For the lines from the one with "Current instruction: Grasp" to the end of the listing below, both ends included, give an exact copy and nothing more. Do not copy pictures.

::: RECORDED DATA

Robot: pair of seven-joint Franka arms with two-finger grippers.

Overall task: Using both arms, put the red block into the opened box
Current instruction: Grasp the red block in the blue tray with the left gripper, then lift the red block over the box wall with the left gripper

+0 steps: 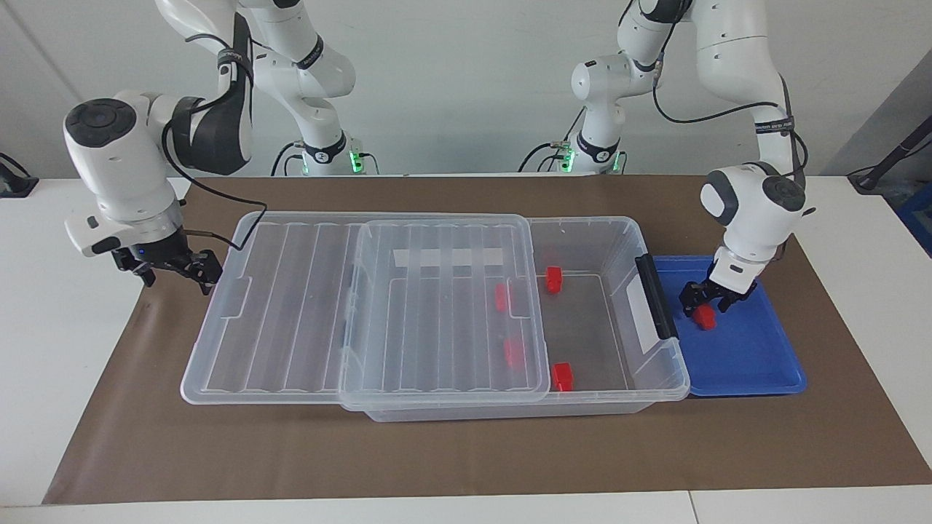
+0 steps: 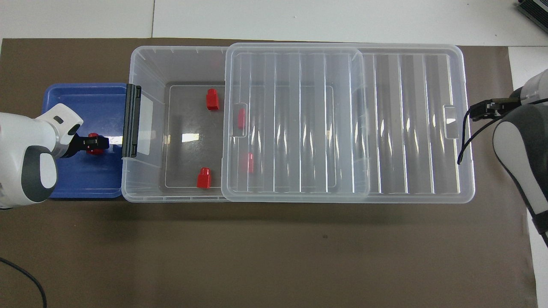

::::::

## WRITTEN ANSWER
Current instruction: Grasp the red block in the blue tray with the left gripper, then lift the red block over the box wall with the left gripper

+0 steps: 
+0 steps: 

The exercise requires nothing more.